2. Bon Iver – Bon Iver
Not one for a Toronto West-Queen-West indie-folk hipster aesthetic (although there certainly seem to be days), I fell in love with the lush sounds inherent in Bon Iver’s eponymous second release. It’s a sensual album containing songs titles of locations: Perth, Minnesota, Calgary to name but a few and the subject matter consists of self and the relationships one has with people and their surroundings.
Over ten musicians join front man Justin Vernon on Bon Iver, all of them playing multiple instruments, all of them adding their own colours to songs, truly a collaborative process. You can see this evident in the video attached below, a live recording by the band of the song Calgary on the Colbert Report earlier this year. Two drummers?! It’s not often you see that. A bass saxophone? One that is played entirely against expectations!
And that is the hallmark of Bon Iver. Yes, it’s a soft and affecting – often emotionally draining album, but it creates a sense of purpose for itself, one of beautifully painted landscapes that often veer into unexpected territories both sonically and emotionally.
It probably was raining when I first heard Bon Iver, but it was a warm, welcome rain – the kind that brings spring with it. Simply a marvellously rich sounding album.
1. Iron & Wine – Kiss Each Other Clean
With Kiss Each Other Clean, the fourth studio offering from Sam Beam’s Iron & Wine, the musician was finally able to hit that genre-crossing sweet spot that invigorated more pop-rock, prog-rock and blues music lovers, opening their ears to Iron & Wine’s musical class for the first time. Yes, there was backlash as some older fans felt left behind but the truth is that Beam was pushing himself into new and creative musical directions but never straying too, too far from his southern U.S. sense of Americana. He is a product of South Carolina, after all.
Whether it’s the seven minute prog-ramble of Your Fake Name Is Good Enough For Me, a track that wouldn’t look out of place on an Eno-produced Paul Simon record, all plucky electric guitars, sizzling saxophone and warm horn section against a background of programmed loops, or the slow, deliberate poetry amidst a canvas of fuzz feedback, sweet keyboards and quietly wailing voices in Walking Far From Home, a folkish sense of Christianity is never far behind in Beam’s lyrics.
The man writes timeless stories here that harken both ‘O Brother Where Art Thou and Milton’s Paradise. “Saw a wet road form a circle and it came like a call from the Lord” sings Beam, a phrase that is at the heart of Kiss Each Other Clean – the discovery of a religion that espouses a clear sense of illumination.

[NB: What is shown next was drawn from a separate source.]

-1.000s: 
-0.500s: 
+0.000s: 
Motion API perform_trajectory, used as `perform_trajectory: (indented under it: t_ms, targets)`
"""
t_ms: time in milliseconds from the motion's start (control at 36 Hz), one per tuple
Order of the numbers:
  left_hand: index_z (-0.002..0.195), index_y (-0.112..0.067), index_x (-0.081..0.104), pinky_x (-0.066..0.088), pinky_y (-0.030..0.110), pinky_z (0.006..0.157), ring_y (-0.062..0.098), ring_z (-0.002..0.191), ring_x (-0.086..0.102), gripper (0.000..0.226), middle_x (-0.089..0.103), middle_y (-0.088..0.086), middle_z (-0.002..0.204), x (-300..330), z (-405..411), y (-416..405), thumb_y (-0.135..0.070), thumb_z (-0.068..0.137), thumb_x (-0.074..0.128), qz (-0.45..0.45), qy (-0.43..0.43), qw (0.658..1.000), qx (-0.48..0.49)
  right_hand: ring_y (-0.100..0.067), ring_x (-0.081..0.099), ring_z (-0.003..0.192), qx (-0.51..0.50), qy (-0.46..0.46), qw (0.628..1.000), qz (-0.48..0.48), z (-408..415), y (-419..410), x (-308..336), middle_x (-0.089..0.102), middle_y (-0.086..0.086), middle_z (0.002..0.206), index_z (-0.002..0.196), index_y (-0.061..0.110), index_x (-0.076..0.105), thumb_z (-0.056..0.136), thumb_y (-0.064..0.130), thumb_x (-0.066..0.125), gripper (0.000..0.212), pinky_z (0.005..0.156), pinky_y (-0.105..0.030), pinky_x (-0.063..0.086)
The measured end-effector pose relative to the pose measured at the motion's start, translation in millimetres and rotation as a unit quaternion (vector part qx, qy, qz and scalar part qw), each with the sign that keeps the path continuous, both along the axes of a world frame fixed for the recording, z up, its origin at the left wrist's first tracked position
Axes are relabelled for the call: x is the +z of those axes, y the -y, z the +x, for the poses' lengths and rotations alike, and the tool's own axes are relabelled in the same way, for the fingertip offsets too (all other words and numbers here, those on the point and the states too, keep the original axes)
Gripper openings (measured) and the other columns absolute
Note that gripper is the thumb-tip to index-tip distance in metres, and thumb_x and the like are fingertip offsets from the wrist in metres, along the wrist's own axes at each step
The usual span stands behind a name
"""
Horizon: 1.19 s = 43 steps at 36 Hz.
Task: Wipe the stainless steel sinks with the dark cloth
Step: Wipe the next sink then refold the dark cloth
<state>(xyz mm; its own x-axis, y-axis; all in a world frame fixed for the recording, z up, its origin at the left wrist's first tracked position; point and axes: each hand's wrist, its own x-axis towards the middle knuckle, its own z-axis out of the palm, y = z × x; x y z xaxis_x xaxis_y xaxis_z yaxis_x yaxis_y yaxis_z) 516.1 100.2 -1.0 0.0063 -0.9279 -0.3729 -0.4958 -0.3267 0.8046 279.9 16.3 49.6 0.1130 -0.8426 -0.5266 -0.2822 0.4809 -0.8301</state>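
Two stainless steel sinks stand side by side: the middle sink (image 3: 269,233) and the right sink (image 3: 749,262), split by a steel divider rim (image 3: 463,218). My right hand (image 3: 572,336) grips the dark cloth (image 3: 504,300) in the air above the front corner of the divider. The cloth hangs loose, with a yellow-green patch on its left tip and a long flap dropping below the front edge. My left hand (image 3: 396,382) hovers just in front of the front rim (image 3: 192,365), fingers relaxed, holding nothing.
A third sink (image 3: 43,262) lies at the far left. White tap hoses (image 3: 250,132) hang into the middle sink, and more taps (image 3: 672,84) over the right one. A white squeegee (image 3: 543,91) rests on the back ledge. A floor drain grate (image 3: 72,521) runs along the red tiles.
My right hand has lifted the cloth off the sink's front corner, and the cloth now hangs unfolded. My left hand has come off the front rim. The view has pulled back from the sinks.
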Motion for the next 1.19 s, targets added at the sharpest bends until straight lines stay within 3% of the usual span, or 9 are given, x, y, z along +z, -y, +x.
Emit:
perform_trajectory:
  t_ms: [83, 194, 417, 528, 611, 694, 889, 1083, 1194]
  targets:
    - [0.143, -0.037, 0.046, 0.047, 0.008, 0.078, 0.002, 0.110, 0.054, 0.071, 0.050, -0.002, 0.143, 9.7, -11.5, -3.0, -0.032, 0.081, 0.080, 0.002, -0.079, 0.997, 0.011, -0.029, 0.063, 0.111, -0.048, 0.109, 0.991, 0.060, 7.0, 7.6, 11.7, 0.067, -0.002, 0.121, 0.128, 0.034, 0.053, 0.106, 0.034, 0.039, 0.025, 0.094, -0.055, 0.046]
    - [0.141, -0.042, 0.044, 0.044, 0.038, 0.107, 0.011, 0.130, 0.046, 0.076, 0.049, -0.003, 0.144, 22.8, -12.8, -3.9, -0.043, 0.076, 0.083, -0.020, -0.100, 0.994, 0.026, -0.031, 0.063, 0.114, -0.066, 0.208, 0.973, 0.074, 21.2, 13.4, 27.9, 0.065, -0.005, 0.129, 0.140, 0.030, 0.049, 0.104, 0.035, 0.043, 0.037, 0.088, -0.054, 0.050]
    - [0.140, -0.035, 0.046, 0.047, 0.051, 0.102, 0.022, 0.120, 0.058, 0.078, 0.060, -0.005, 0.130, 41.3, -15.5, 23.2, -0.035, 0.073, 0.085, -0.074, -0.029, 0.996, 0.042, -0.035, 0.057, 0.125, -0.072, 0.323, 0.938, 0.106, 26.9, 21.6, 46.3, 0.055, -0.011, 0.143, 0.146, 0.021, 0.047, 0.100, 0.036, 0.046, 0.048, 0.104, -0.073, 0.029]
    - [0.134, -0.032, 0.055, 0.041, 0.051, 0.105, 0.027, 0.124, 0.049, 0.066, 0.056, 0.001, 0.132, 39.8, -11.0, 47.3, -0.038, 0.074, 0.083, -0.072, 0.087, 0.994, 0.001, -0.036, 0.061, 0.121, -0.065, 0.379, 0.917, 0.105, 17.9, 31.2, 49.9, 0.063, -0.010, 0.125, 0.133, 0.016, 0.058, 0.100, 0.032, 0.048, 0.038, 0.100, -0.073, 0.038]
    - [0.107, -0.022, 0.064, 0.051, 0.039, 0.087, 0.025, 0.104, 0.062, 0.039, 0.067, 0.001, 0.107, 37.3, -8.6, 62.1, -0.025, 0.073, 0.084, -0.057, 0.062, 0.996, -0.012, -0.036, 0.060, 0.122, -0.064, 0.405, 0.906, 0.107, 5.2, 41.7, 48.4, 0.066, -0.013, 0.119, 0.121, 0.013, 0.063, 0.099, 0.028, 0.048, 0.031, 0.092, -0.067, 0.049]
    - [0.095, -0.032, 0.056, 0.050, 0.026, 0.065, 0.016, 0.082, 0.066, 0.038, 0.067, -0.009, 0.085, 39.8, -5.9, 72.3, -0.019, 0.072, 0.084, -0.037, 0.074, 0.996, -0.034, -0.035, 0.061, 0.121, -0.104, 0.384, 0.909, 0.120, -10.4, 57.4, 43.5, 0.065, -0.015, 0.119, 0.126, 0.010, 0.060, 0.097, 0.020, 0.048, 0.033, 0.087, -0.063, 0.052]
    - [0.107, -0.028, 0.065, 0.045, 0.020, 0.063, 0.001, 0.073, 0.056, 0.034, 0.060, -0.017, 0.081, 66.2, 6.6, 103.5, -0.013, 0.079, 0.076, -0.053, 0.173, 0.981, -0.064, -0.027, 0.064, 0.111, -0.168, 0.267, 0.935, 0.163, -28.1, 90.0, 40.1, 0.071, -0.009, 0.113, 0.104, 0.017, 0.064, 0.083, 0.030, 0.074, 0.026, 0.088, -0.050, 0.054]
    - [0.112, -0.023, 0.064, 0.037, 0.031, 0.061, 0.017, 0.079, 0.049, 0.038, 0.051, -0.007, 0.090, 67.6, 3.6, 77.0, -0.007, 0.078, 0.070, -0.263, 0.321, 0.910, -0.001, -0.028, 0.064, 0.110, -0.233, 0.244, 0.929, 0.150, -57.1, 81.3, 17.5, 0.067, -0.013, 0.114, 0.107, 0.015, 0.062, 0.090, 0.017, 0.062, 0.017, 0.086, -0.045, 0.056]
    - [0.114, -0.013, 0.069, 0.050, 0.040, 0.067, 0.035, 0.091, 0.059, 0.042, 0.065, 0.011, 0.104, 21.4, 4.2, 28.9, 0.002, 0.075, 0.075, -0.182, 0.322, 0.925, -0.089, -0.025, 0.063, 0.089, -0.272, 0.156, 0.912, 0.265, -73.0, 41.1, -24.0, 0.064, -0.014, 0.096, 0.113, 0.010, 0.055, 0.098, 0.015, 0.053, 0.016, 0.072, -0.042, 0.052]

The songs that comprise Kiss Each Other Clean are springtime lovely – fresh and supple, catchy, revitalizing and meaningful. They echo every decade of the past fifty years, from bluesy to soulful to folky to rocking, all graced with a twenty-first century production and direction aesthetic, a timeless record for today that is as much a history of music as it points to what music can still become.